Deine Verbindung zum VPN-Server ist unterbrochen
Wenn die Verbindung zwischen deinem Gerät und dem VPN-Server unterbrochen wird, greifst du möglicherweise ohne den Schutz des VPN auf das Internet zu. Dies bedeutet unter anderem, dass DNS-Abfragen an den Standard-DNS-Server deines Systems gesendet werden könnten (der wahrscheinlich von deinem ISP betrieben wird).
Dieses Problem lässt sich leicht beheben, indem du die Kill-Switch-Funktion aktivierst, die mittlerweile in all unseren Apps verfügbar ist.
So prüfst du auf DNS-Leaks
1. Öffne unsere App und verbinde dich mit einem unserer Server. Für die Durchführung eines DNS-Leak-Tests macht es die Verbindung mit einem VPN in einem anderen Land einfacher, DNS-Leaks zu erkennen.

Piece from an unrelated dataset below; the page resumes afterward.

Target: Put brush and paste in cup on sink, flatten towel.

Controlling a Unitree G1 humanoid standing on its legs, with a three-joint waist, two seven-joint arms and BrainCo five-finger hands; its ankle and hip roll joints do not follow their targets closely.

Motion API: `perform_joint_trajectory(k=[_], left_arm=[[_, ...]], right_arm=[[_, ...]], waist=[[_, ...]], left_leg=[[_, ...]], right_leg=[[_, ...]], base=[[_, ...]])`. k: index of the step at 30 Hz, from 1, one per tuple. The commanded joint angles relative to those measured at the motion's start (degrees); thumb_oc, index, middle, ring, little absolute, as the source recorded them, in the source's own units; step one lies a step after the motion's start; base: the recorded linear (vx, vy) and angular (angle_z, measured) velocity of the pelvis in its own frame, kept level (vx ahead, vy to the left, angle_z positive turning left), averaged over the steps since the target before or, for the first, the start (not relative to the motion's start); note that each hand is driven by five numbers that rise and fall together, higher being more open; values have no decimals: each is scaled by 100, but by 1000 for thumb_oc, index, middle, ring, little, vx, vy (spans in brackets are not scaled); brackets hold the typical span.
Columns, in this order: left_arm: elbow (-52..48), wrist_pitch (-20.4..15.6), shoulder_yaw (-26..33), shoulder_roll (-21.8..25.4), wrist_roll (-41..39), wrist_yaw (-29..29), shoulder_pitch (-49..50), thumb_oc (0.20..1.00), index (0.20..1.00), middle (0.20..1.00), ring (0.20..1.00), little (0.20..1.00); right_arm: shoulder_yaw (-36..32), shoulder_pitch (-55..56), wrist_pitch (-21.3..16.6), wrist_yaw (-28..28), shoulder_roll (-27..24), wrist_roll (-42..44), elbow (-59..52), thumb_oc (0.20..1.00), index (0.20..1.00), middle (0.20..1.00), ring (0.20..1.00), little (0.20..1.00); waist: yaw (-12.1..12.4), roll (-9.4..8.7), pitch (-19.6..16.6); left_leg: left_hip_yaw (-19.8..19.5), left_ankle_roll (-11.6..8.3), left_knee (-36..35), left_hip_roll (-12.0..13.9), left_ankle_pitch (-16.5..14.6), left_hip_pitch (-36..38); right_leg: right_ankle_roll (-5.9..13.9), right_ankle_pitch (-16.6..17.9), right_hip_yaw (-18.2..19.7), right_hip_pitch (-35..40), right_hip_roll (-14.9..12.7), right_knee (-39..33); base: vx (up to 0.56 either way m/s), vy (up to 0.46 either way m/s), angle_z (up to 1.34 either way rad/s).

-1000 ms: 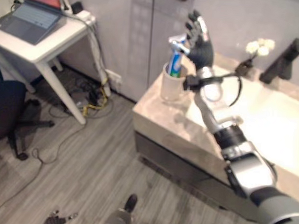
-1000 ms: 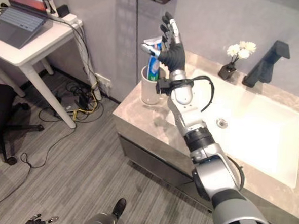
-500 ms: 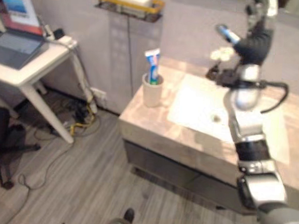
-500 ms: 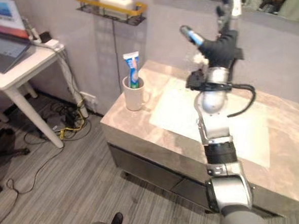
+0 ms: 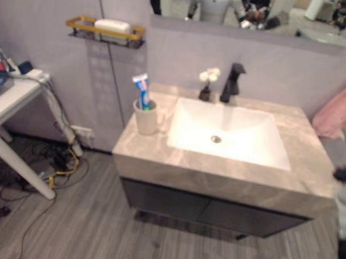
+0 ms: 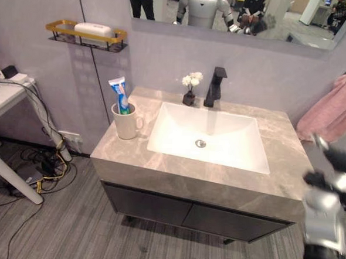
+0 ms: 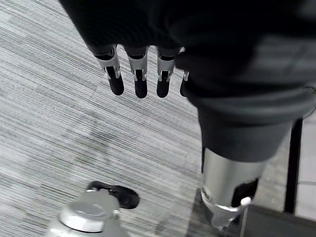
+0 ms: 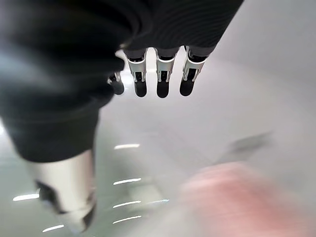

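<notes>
A white cup (image 6: pixel 126 122) stands on the left end of the marble sink counter (image 6: pixel 278 133), and a blue and white toothpaste tube (image 6: pixel 120 94) stands upright in it. A pink towel (image 6: pixel 332 113) hangs on the wall to the right of the counter and shows as a pink blur (image 8: pixel 237 197) in the right wrist view. My right hand (image 6: pixel 334 160) hovers off the counter's right end, below the towel; its fingers (image 8: pixel 159 74) are straight and hold nothing. My left hand (image 7: pixel 143 69) hangs over the wooden floor with its fingers straight and empty.
A black faucet (image 6: pixel 214 86) and a small vase of white flowers (image 6: pixel 190 86) stand behind the white basin (image 6: pixel 205 134). A yellow wall shelf with soap (image 6: pixel 88 31) hangs at the left. A white table (image 6: pixel 1 98) and cables (image 6: pixel 44 168) are at the far left.
The camera has swung right and up. My right hand left the cup, passed above the basin and dropped to the counter's right end. The toothpaste stays in the cup.
</notes>
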Motion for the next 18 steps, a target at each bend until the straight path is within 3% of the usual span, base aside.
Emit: perform_joint_trajectory(k=[1, 4, 5, 6, 8, 9, 10, 13, 15, 16, 18], left_arm=[[383, -77, -31, 138, 81, 104, -165, 1000, 1000, 1000, 1000, 1000], [275, -125, -121, 182, -18, 129, -228, 1000, 1000, 1000, 1000, 1000], [275, -125, -120, 180, -18, 129, -229, 1000, 1000, 1000, 1000, 1000], [113, -205, -176, 176, -266, 147, -260, 1000, 1000, 1000, 1000, 1000], [-147, -303, -249, 178, -459, 135, -290, 1000, 1000, 1000, 1000, 1000], [-227, -320, -322, 199, -472, 103, -296, 1000, 1000, 1000, 1000, 1000], [-405, -422, -447, 263, -701, 59, -400, 1000, 1000, 1000, 1000, 1000], [-537, -387, -453, 257, -707, -15, -445, 1000, 1000, 1000, 1000, 1000], [-620, -376, -504, 280, -806, -70, -498, 1000, 1000, 1000, 1000, 1000], [-770, -364, -501, 268, -798, -137, -450, 1000, 1000, 1000, 1000, 1000], [-1027, -316, -578, 277, -727, -286, -327, 1000, 1000, 1000, 1000, 1000]], right_arm=[[-327, -146, -223, -494, 129, 865, 448, 1000, 1000, 1000, 1000, 1000], [-163, 48, -289, -199, 342, 1770, 1935, 1000, 1000, 1000, 1000, 1000], [-159, 41, -296, -197, 335, 1775, 1947, 1000, 1000, 1000, 1000, 1000], [164, -89, -300, 323, 484, 2587, 3047, 1000, 1000, 1000, 1000, 1000], [748, -141, -44, 938, 631, 2665, 3940, 1000, 1000, 1000, 1000, 1000], [898, -191, 0, 1227, 681, 2863, 4410, 1000, 1000, 1000, 1000, 1000], [1386, -247, 172, 1742, 936, 2967, 5166, 1000, 1000, 1000, 1000, 1000], [1746, -270, 415, 2036, 1119, 2710, 5572, 1000, 1000, 1000, 1000, 1000], [2325, -198, 590, 2418, 1437, 2226, 5898, 1000, 1000, 1000, 1000, 1000], [2734, -80, 661, 2940, 1610, 1868, 5867, 1000, 1000, 1000, 1000, 1000], [3035, 25, 611, 3036, 1646, 1527, 5609, 1000, 1000, 1000, 1000, 1000]], waist=[[-19, 115, -6], [-111, 127, 91], [-109, 128, 87], [-147, 174, 263], [-64, 226, 482], [-61, 207, 543], [-75, 140, 697], [-14, 97, 662], [-80, 68, 702], [-86, 64, 684], [-161, 67, 664]], left_leg=[[-396, 405, 400, -22, -767, -37], [-341, 474, 540, -70, -835, -66], [-337, 475, 540, -72, -833, -72], [-238, 538, 595, -97, -848, -78], [-46, 538, 699, -26, -879, -136], [35, 508, 761, 0, -884, -193], [90, 429, 848, 60, -834, -385], [114, 365, 852, 93, -824, -443], [61, 224, 794, 258, -700, -462], [22, 154, 756, 325, -645, -458], [-26, 49, 703, 428, -543, -456]], right_leg=[[186, -534, -145, 548, -191, 337], [174, -587, 58, 292, -263, 793], [175, -588, 63, 280, -266, 799], [228, -403, 288, -24, -331, 1186], [247, -544, 229, -467, -355, 1724], [247, -553, 230, -530, -270, 1678], [92, -641, 529, -641, 137, 1239], [57, -633, 318, -587, 123, 1021], [-74, -692, 329, -527, 341, 879], [-83, -686, 187, -493, 366, 791], [-152, -728, 71, -416, 439, 712]], base=[[-28, 74, -10], [-53, 83, -9], [-128, 115, -9], [-163, 93, -31], [-176, 41, -59], [-163, -180, -84], [-122, -182, -78], [23, -171, -32], [106, -306, -12], [115, -291, 21], [128, -251, 33]])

2. Besuche DNSleaktest.com(neues Fenster) in deinem Browser. Du solltest die IP-Adresse des VPN-Servers sehen, mit dem du verbunden bist. Wähle entweder einen Standard–Test oder einen erweiterten Test. Für die Zwecke dieser Anleitung wählen wir einen erweiterten Test.

3. Warte, bis der Test abgeschlossen ist, und sieh dir die Ergebnisse an. Wenn die angezeigte IP-Adresse die deines echten ISPs ist, hast du ein DNS-Leak. Bitte lies oben nach, um Lösungen zu finden.

Beachte, dass Proton VPN weltweit mit Infrastrukturanbietern zusammenarbeitet, sodass der ISP ein Drittanbieter sein kann. Solange die IP-Adresse nicht zu deinem echten ISP gehört, hast du kein DNS-Leak.